Malgré
la fatigue de la bataille précédente contre les ailes, tous les sens de
Blaise étaient aiguisés et la puissance des éléments bouillon-naient en
lui, mais c’était surtout l’amour qui le rendait fort, l’amour qui
avait permis l’union de leurs différents pouvoirs.
Il déversa un
torrent de flammes sur la masse noirâtre qui avala le tout sans broncher
et grossit encore davantage, s’étalant sur le carrelage. Blaise
déchaîna une tempête, fit trembler la terre.
Le Vide ne fit que gagner en taille, emplissant de plus en plus l’espace.
Pour éviter d’entrer en contact avec lui, Blaise prit la voie des airs.
Huo
l’enjoignit à utiliser de sa vue, Céleste sa voix, Marin à se servir de
ses cheveux et Gaïus de sa force et de son poison nouvellement
découvert.
Le Vide avait grimpé sur les murs et atteignait désormais le plafond.
Blaise
lui intima de rétrécir, en vain. La masse en face d’eux n’avait à
priori pas d’oreilles et elle était totalement opaque, sans point faible
apparent d’aucune sorte.
Blaise lança ses cheveux bleus à l’assaut du Vide qui les dévora, l’attirant auprès de lui.
Blaise, avec difficulté, s’arracha à l’emprise du Vide.
Tout était recouvert par le liquide noir, tout s’écroulait autour d’eux.
Blaise
lança toutes les attaques qu’il avait à sa disposition les unes après
les autres. Rien ne semblait avoir d’effet sur le Vide.

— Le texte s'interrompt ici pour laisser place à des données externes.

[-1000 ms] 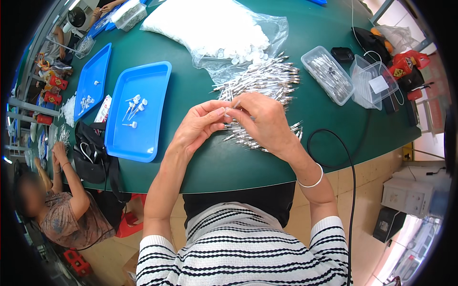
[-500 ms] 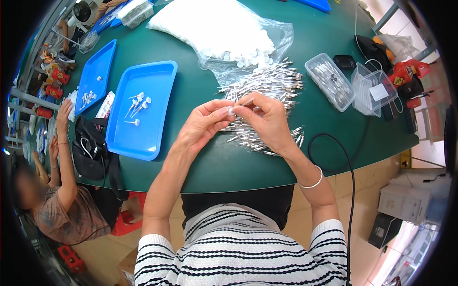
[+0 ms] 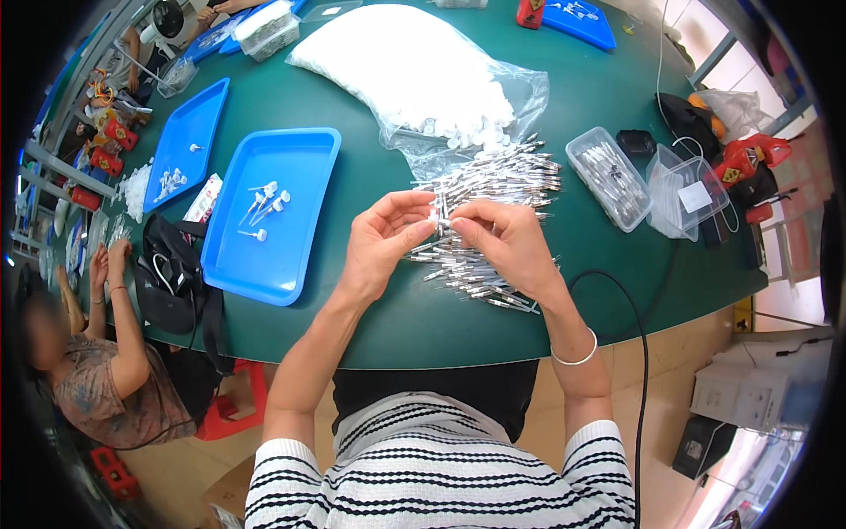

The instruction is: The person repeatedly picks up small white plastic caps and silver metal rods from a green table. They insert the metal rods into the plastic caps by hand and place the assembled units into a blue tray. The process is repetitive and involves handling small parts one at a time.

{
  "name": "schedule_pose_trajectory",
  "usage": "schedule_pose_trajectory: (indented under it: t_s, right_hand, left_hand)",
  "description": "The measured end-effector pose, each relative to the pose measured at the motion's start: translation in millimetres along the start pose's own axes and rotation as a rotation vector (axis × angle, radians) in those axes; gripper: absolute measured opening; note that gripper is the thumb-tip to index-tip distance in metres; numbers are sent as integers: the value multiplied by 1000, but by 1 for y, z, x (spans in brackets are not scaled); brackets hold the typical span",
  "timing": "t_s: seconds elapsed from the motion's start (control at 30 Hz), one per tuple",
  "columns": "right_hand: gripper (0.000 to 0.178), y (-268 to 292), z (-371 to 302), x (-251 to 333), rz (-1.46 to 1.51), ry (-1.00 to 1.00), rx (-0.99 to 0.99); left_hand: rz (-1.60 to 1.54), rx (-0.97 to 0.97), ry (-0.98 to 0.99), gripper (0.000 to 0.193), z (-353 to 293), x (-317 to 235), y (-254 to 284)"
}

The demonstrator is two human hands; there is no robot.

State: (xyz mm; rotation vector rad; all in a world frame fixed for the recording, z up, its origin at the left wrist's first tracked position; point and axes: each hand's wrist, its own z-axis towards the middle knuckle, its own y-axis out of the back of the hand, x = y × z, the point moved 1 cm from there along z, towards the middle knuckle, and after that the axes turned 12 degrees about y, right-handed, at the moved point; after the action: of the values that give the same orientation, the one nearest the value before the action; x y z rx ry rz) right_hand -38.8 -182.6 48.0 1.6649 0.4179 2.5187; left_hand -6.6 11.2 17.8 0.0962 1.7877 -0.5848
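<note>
My left hand (image 3: 383, 242) and my right hand (image 3: 502, 242) meet fingertip to fingertip above the green table (image 3: 370, 176). Between them they pinch a thin silver metal pin with a small white cap (image 3: 438, 219). Just beyond and under the hands lies a heap of several silver metal pins (image 3: 493, 189). A clear plastic bag of small white caps (image 3: 414, 75) lies behind the heap. To the left, a blue tray (image 3: 304, 159) holds a few pins fitted with white caps (image 3: 264, 198).
A second blue tray (image 3: 189, 141) lies further left, a black bag (image 3: 172, 278) at the table's left edge. Clear plastic boxes (image 3: 612, 176) stand to the right, with a black cable (image 3: 639, 353). Another person (image 3: 97, 370) sits at lower left.
Both hands have stayed together over the pin heap, with small shifts of the fingers. The person at lower left has moved their arms lower.
</note>
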Motion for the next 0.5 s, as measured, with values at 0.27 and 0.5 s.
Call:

Le plafond creva, donnant un court moment de répit à Blaise.
Aucun
d’entre eux se décourageait, mais impossible de ne pas sentir qu’ils
épuisaient peu à peu leurs forces, surtout qu’ils n’avaient pas eu le
temps de récupérer de la bataille contre les Ailes.
Le Vide n’en
finissait pas de s’étaler partout. Une tentacule boueuse s’enroula
autour d’une des jambes de Blaise. Il la coupa à l’aide de sa queue,
mais d’autres l’attrapèrent. Bras, jambes, bientôt Blaise fut englué. Il
battit des ailes avec l’énergie du désespoir, donna des coups de cornes
dans la masse infâme du vide, se rendit fantômatique. En vain.
Le Vide les absorba, les avalant complètement.
Blaise
ne voyait plus rien qu’une obscurité infinie, n’entendait plus rien
d’autre qu’un silence assourdissant, comme s’il avait été seul alors
qu’ils étaient pourtant tous les cinq fusionnés, ne sentait pas la plus
petite odeur, ne goûtait plus rien, ne touchait plus rien, suspendu dans
le néant.
Il ne parvenait plus à respirer, l’air étant absent. Une
unique larme roula sur sa joue. Leurs flamme de vie s’éteignaient,
enterrés qu’ils étaient dans la masse boueuse du Vide.
Blaise était
furieux qu’ils soient en train de perdre, sa mort comme celles de ses
bien-aimés semblait inévitable et cela lui faisait peur. Il était malgré
tout content de les avoir rencontrés, d’avoir essayé avec leurs
pouvoirs combinés de sauver la planète de cette chose immonde. Il était
aussi triste parce qu’il aurait voulu qu’ils aient le temps de vivre
leur amour tous les cinq.
Avant que tout ne cesse d’exister, Blaise
les revit chacun. Huo, le roux aux étranges yeux jaunes-orangés à la
grâce féline, tout feu tout flamme, et aussi brillant qu’un soleil. Le
blond Céleste à l’apparence et à la voix angélique, mais au tempérament
colérique et autoritaire. Gaïus, le calme et protecteur colosse barbu
aux doigts tâchés d’encre au parfum boisé, et au sourire aussi rare que
précieux.
Et puis, Marin, le prince aux yeux vairons, si prompt à fondre en larmes sous ses dehors sérieux et glacés.
Dans
une ultime pensée désespérée, Blaise exigea qu’ils sortent de son
corps. Peut-être, juste peut-être, ils se matérialiseraient hors du Vide
et lui survivraient.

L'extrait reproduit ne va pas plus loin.